**Problem to solve**
In the listing, find every line that has the string "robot" and copy it.

------------------------------

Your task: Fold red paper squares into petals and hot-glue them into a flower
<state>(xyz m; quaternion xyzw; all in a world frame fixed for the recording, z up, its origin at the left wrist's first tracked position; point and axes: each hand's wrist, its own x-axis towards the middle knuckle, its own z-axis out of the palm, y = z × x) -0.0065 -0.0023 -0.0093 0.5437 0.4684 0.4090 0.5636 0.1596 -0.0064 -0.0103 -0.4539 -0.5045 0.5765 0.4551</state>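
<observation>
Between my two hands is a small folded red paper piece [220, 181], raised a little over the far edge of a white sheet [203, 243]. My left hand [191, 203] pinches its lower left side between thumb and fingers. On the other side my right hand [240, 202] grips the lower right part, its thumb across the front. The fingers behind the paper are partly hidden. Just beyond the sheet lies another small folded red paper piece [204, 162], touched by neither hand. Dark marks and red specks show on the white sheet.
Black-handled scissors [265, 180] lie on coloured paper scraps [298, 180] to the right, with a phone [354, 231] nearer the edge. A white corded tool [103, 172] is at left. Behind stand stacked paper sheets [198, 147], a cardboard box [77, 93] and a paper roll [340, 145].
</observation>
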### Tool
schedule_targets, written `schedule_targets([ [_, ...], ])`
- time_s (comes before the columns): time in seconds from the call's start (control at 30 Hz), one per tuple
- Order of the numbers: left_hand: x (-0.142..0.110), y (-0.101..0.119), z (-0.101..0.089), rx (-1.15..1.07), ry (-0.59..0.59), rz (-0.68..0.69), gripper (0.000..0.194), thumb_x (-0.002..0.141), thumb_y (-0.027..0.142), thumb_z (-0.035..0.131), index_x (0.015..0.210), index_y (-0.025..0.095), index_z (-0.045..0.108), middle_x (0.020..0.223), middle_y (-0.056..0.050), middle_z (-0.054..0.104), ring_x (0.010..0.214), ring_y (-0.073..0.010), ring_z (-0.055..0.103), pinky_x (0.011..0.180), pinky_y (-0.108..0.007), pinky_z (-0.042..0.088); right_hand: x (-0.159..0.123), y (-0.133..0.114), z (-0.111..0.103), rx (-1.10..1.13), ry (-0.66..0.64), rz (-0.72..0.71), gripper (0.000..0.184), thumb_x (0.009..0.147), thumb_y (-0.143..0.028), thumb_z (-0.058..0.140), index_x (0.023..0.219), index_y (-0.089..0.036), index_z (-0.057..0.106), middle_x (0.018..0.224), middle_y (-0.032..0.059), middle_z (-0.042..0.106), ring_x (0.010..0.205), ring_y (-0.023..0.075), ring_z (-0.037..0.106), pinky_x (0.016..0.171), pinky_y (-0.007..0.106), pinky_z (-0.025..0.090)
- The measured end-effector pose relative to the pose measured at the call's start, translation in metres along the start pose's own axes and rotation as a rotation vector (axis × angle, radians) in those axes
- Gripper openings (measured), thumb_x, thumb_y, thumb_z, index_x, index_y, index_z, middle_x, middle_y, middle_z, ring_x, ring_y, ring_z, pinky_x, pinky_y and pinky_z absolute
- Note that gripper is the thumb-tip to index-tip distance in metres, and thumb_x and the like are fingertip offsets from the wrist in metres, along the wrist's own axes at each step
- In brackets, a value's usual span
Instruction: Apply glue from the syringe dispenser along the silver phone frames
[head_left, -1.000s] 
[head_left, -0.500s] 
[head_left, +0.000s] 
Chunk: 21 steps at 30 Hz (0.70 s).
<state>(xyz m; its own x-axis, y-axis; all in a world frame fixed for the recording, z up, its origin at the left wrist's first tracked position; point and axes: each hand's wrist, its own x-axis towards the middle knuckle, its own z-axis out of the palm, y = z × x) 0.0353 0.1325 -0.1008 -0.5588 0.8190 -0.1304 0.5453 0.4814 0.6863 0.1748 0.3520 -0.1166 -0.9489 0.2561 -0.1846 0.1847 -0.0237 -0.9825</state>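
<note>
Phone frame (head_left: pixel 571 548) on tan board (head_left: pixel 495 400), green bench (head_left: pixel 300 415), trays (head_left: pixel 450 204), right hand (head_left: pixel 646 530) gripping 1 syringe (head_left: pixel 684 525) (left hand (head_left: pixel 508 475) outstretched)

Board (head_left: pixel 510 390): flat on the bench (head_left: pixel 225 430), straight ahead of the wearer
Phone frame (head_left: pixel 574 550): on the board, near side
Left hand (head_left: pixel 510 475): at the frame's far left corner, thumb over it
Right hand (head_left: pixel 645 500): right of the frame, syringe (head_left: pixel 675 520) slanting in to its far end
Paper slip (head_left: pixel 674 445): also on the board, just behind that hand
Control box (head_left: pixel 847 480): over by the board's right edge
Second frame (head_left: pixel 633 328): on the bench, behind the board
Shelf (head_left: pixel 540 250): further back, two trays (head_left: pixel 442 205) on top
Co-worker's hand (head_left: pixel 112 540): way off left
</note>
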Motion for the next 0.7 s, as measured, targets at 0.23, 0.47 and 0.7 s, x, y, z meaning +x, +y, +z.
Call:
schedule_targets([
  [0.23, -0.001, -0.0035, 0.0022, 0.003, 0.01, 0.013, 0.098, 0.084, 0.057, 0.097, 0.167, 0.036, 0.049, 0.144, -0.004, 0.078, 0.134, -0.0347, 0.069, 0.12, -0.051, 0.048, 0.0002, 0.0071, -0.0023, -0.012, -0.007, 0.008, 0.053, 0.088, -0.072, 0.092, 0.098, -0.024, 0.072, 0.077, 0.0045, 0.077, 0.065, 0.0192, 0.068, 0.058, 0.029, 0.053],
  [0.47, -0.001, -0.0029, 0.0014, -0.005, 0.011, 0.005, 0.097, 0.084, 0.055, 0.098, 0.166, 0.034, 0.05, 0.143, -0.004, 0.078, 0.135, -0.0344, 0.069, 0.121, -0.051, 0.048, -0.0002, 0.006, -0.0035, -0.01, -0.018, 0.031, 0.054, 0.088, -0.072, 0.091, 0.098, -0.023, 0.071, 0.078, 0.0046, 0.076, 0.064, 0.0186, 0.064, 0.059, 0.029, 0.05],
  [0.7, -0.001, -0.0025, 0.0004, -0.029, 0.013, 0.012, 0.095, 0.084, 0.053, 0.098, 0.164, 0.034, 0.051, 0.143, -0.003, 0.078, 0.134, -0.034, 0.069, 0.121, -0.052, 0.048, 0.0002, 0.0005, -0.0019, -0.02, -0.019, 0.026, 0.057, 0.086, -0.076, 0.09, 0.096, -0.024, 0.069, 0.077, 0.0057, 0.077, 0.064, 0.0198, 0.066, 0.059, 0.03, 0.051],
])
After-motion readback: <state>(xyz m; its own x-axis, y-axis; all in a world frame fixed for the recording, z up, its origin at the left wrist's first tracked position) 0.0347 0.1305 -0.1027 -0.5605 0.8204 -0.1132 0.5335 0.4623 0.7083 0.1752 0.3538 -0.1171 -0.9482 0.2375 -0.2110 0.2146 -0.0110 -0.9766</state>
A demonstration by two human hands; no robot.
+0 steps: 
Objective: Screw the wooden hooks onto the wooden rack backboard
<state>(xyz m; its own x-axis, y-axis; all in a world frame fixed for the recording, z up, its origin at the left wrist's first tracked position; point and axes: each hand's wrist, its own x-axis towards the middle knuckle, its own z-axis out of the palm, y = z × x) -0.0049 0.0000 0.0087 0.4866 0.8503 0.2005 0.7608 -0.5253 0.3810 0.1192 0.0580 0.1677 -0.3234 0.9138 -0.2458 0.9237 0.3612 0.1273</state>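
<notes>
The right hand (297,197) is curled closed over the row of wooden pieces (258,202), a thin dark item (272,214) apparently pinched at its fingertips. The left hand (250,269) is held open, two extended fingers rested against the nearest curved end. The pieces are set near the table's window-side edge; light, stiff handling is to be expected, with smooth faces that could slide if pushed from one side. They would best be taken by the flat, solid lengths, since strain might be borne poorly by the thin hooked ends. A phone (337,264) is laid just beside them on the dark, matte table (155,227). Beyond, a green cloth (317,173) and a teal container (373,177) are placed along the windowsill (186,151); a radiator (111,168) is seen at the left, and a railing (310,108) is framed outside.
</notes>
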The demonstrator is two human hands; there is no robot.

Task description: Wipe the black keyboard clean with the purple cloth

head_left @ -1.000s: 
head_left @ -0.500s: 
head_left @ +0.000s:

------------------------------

**Written answer**
A demonstration by two human hands; no robot.
The demonstrator is two human hands; there is no robot.

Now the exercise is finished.